Phony Foreign Threats to the US Power Grid

Fear-mongering is longstanding US policy that accompanies its geopolitical agenda.

The late Nobel laureate Harold Pinter described how the US operates worldwide, saying its ultimatum to other countries is “(k)iss my arse or I’ll kick your head in.” 

Domestic policy is much the same. US hegemony tolerates no opposition, demands subservience.

Pinter added that Washington “doesn’t give a damn about the UN, international law or critical dissent, which it regards as impotent and irrelevant.”

Both right wings of the US war party need enemies to advance their imperial agenda.

They don’t exist so they’re invented — fear-mongering a tactic used time and again to manipulate the public mind.

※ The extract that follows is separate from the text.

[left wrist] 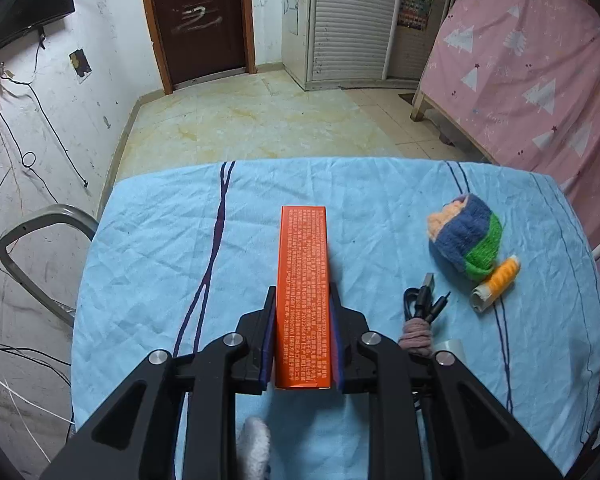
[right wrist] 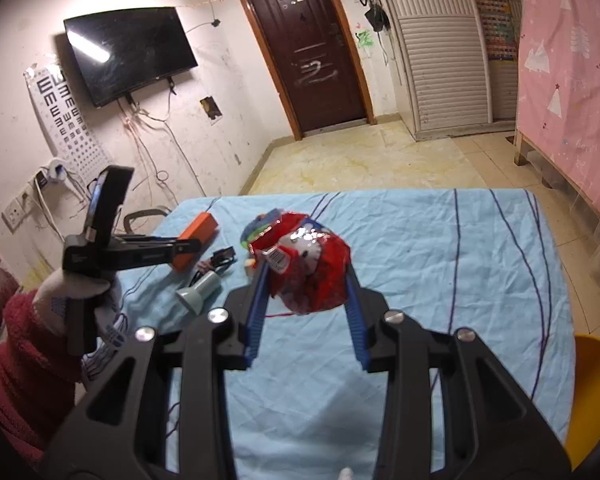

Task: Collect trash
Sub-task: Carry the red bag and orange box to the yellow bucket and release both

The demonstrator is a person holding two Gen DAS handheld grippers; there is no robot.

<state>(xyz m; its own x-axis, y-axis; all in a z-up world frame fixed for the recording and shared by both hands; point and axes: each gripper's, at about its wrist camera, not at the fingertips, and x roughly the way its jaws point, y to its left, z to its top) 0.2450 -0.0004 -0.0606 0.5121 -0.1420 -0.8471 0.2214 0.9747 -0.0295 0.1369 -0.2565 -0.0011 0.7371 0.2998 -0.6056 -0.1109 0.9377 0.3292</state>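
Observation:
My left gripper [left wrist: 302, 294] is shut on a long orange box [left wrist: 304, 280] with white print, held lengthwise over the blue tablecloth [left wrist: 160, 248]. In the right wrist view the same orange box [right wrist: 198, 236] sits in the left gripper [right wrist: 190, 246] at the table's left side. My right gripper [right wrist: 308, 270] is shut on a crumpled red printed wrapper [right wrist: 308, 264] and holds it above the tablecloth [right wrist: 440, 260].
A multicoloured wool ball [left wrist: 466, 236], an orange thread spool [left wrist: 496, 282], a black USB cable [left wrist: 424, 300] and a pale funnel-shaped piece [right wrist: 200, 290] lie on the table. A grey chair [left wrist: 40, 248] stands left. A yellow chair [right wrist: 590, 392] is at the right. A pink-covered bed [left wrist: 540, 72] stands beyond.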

No matter how often most Americans were duped by earlier phony threats, they’re easy marks to be fooled again — why the late Gore Vidal described America an “the United States of amnesia.”

The last oral historian Studs Terkel corrected him, saying:

“Gore, it’s not the United States of amnesia. It’s the United States of alzheimer’s.”

Invented US enemies are falsely accused of all sorts of things they had nothing to do with.

Endless repetition by establishment media manipulates most people to believe almost anything, no matter how implausible.

Along with the Trump regime’s war of words on China, DJT declared a nonexistent national emergency threat to national security by executive order to protect the nation’s power grid from cyber-attacks by Russia, China, or other US adversaries.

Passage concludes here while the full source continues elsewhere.